## [Work instructions]
In the entries below, find the line containing "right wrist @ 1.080" and the line containing "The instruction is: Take". Copy those two lines and everything between them exactly, without the pictures.

## [Records provided]
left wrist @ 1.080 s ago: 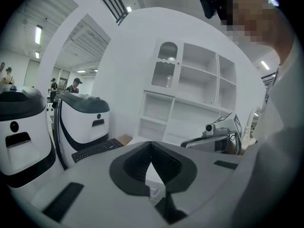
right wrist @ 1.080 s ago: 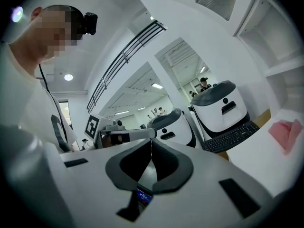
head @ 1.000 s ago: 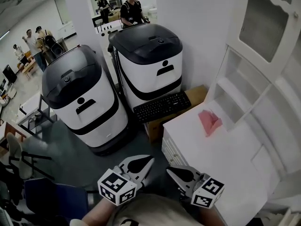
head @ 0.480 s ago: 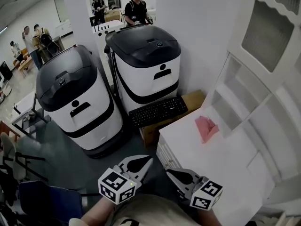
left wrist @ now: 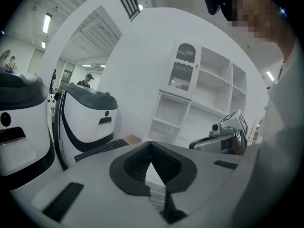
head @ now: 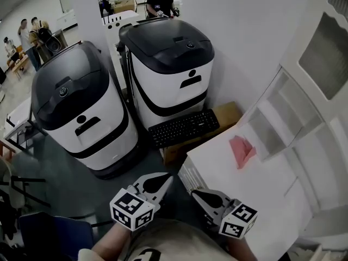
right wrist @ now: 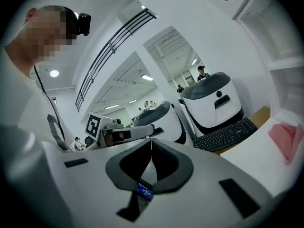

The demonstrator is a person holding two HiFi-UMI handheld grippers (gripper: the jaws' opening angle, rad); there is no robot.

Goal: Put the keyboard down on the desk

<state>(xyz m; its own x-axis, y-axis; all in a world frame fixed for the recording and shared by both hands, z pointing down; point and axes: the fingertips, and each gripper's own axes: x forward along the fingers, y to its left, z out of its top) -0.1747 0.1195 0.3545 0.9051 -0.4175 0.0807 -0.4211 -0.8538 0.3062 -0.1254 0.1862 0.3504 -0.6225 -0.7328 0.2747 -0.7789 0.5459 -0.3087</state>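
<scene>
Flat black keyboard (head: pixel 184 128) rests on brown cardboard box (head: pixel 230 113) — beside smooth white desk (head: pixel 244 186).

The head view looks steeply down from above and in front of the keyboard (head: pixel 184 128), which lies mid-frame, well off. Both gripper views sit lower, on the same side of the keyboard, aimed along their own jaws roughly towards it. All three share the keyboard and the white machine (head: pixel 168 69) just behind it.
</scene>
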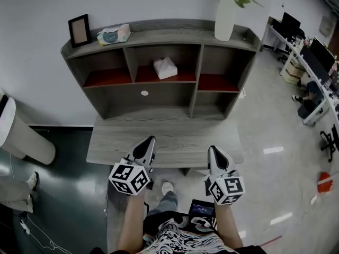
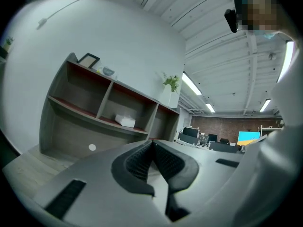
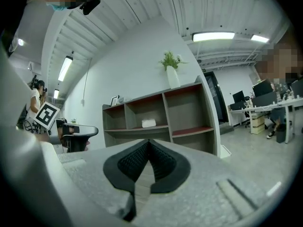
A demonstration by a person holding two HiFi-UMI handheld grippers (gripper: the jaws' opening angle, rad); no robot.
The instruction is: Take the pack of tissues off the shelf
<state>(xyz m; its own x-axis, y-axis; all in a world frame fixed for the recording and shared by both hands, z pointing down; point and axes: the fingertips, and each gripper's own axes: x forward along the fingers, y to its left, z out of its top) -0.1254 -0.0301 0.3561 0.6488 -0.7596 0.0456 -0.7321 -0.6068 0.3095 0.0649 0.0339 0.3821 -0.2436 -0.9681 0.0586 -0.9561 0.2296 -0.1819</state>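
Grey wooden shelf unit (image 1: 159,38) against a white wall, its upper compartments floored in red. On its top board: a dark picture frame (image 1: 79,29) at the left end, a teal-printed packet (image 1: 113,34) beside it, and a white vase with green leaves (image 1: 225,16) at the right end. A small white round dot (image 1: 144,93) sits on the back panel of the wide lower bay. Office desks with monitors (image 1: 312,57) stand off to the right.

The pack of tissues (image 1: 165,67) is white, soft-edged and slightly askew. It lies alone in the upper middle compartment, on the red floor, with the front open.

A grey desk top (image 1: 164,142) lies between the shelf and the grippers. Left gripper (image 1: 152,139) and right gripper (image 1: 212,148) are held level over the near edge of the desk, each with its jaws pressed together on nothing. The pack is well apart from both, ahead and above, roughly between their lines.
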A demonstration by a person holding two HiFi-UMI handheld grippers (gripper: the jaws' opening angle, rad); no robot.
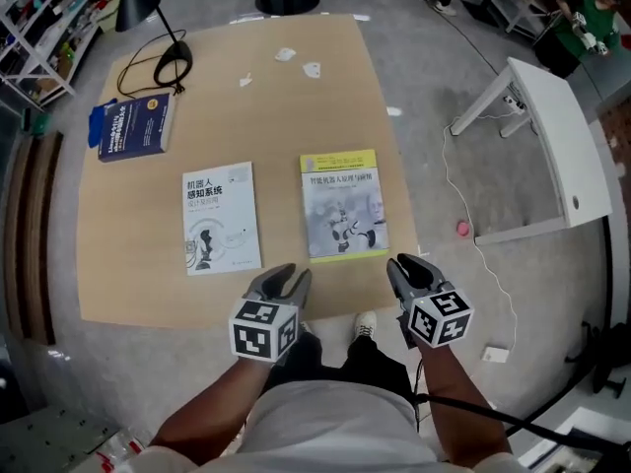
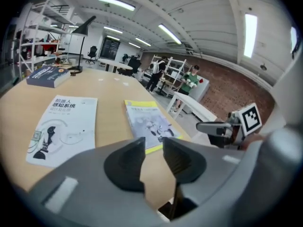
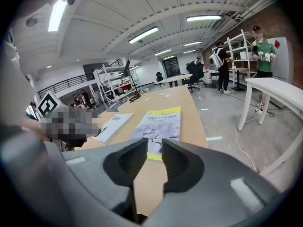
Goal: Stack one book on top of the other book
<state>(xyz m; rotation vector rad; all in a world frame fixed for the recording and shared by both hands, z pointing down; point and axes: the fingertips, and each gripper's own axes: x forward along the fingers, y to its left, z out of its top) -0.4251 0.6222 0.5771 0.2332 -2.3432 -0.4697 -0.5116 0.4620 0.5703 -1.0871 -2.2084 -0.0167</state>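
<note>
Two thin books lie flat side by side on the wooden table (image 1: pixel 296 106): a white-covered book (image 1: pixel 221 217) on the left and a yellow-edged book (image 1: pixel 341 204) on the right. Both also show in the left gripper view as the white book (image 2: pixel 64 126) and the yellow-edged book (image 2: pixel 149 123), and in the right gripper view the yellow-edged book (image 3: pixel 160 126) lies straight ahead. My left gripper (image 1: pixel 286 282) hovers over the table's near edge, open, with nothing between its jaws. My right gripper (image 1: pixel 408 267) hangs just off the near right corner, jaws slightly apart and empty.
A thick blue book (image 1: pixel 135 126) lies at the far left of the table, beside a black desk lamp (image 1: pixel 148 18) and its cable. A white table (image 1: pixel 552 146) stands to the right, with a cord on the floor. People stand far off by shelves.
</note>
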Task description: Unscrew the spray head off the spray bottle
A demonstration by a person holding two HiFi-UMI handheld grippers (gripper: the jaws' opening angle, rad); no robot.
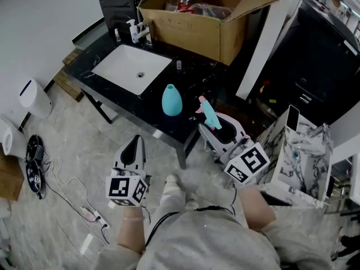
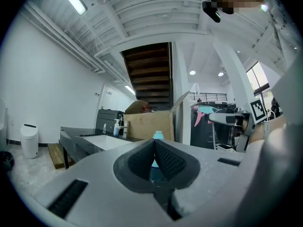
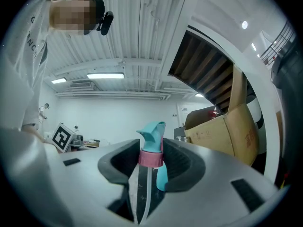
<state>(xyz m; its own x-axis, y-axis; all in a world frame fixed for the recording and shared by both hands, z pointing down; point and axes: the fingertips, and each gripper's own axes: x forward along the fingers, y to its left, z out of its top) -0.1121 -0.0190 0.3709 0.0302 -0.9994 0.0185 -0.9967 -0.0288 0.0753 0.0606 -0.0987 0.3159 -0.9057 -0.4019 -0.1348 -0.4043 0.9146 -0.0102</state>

## [Result]
right wrist @ 1.080 s ago: 
head @ 1.000 s ago: 
head @ 0.480 s ago: 
left wrist @ now: 
head @ now: 
right wrist @ now: 

The demonstrator is a person holding two HiFi-UMI handheld grippers (gripper: the jaws' opening angle, rad); there is no robot.

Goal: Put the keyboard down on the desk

<state>(xyz m; its own x-axis, y-axis; all in a world frame fixed for the recording and shared by both hands, z pointing down; point and axes: the fingertips, and each gripper's own axes: x forward along the fingers, y to its left, z out of its top) -0.1747 0.1195 0.3545 0.9051 -0.4175 0.0807 -0.4211 -0.8538 0.3062 -0.1254 0.1862 0.3504 -0.6225 -0.7328 0.2747 -0.7789 0.5459 -0.3087</state>
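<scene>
Flat black keyboard (head: pixel 184 128) rests on brown cardboard box (head: pixel 230 113) — beside smooth white desk (head: pixel 244 186).

The head view looks steeply down from above and in front of the keyboard (head: pixel 184 128), which lies mid-frame, well off. Both gripper views sit lower, on the same side of the keyboard, aimed along their own jaws roughly towards it. All three share the keyboard and the white machine (head: pixel 168 69) just behind it.
</scene>
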A demonstration by a person holding two HiFi-UMI handheld grippers (gripper: the jaws' opening angle, rad); no robot.
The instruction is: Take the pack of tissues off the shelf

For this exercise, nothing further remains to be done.